Whining Free Enterprise-Loving Insurance Companies Begging the Feds to Bail Them Out
Shell-shocked insurers retreat from coasts
Katrina losses may push future disaster costs onto taxpayers
By Spencer S. Hsu
Updated: 9:51 p.m. ET April 29, 2006
Alarmed at the sharply rising cost of hurricanes and other disasters, home insurers are pulling back from some U.S. coastal markets, warning of gathering financial storm clouds over how the United States pays for the damage of catastrophe.

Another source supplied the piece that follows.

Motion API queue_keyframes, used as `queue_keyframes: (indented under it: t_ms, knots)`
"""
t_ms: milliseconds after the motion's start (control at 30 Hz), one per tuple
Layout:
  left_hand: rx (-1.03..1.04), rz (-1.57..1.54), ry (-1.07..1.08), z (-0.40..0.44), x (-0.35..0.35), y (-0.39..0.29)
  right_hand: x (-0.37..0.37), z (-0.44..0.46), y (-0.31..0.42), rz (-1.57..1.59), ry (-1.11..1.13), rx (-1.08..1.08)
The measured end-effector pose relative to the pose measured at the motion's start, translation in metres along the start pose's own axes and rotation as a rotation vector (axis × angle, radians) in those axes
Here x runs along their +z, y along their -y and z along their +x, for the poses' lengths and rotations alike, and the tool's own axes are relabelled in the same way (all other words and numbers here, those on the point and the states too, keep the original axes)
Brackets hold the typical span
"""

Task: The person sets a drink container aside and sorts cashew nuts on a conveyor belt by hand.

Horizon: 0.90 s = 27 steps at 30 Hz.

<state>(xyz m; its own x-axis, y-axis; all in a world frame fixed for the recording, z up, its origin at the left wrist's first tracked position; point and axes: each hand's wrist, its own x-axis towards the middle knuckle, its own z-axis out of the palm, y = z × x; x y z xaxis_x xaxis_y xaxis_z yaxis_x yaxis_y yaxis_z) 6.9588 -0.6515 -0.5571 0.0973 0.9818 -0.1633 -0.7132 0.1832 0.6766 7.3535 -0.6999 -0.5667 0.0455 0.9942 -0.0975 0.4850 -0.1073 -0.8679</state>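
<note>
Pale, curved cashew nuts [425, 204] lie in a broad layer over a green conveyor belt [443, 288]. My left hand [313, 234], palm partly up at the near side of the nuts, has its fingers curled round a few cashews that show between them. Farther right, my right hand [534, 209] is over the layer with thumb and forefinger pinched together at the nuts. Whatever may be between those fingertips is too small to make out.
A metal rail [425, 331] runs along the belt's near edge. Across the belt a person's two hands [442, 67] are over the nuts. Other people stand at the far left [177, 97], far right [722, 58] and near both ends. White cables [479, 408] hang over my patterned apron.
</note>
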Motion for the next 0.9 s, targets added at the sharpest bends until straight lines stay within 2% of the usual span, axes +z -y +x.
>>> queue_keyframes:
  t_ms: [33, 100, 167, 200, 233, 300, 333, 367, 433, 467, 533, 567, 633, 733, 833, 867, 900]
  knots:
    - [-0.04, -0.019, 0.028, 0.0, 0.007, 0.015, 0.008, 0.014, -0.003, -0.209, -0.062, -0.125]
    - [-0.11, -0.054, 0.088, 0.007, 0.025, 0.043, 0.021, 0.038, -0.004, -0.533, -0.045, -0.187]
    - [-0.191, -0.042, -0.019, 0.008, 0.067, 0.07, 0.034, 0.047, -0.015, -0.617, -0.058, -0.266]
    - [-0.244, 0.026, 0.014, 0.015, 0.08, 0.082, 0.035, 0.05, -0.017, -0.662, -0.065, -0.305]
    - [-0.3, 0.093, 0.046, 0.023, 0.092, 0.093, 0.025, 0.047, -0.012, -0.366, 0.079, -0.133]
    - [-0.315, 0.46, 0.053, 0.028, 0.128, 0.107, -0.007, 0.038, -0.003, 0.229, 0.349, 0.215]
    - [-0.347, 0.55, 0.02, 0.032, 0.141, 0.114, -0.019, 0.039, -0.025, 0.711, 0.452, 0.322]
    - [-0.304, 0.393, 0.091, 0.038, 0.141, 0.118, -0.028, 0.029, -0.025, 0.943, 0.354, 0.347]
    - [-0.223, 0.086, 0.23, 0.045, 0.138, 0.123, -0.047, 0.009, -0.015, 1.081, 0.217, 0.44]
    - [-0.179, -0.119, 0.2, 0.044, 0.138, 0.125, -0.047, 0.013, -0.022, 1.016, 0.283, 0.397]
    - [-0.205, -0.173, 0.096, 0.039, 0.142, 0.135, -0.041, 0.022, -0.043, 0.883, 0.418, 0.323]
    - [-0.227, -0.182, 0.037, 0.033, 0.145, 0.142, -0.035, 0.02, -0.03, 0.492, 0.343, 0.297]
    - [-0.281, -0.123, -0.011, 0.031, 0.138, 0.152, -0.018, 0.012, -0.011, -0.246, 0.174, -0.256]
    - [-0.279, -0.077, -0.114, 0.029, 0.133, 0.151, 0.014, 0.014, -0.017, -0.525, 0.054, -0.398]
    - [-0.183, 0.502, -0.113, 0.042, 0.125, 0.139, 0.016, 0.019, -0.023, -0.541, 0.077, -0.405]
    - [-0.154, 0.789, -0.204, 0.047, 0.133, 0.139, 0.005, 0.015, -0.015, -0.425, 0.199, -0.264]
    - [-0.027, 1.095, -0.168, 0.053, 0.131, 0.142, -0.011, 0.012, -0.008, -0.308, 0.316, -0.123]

The development is yet another legacy of Hurricane Katrina, whose mounting toll of destruction along the Gulf Coast has crystallized a growing industry debate about the combined effect of climate trends and population growth in coastal areas. Some believe the two are creating a risk of losses so large that insurers could be pushed to the breaking point, leaving the government and taxpayers holding the tab for the next disaster.
Since Aug. 29 -- when the hurricane made landfall along the Gulf Coast -- Allstate Corp., the industry's second-largest company, has ceased writing homeowners policies in Louisiana, Florida and coastal parts of Texas and New York state. The firm has stopped underwriting earthquake coverage in California and elsewhere. Other firms have pulled back from the Gulf Coast to Cape Cod, notifying Florida of plans to cancel 500,000 policies.
Meanwhile, homeowners are moving to state-backed insurer plans of last resort, which tend to be subsidized by taxpayers, and whose costs also are rising.
Unusual alliance trumpets overhaul
As companies raise premiums, shed customers and battle homeowner claims in hurricane-damaged states, an overhaul of the industry is being promoted by an unusual coalition. It includes Allstate and State Farm Fire and Casualty Co. as well as a bipartisan group of state regulators, academic experts and former homeland security officials.
They propose establishing a greater role for the federal government in backing up new state catastrophe funds or private insurance firms when losses exceed a certain level, toughening state and local building codes and increasing premiums to accurately price risks.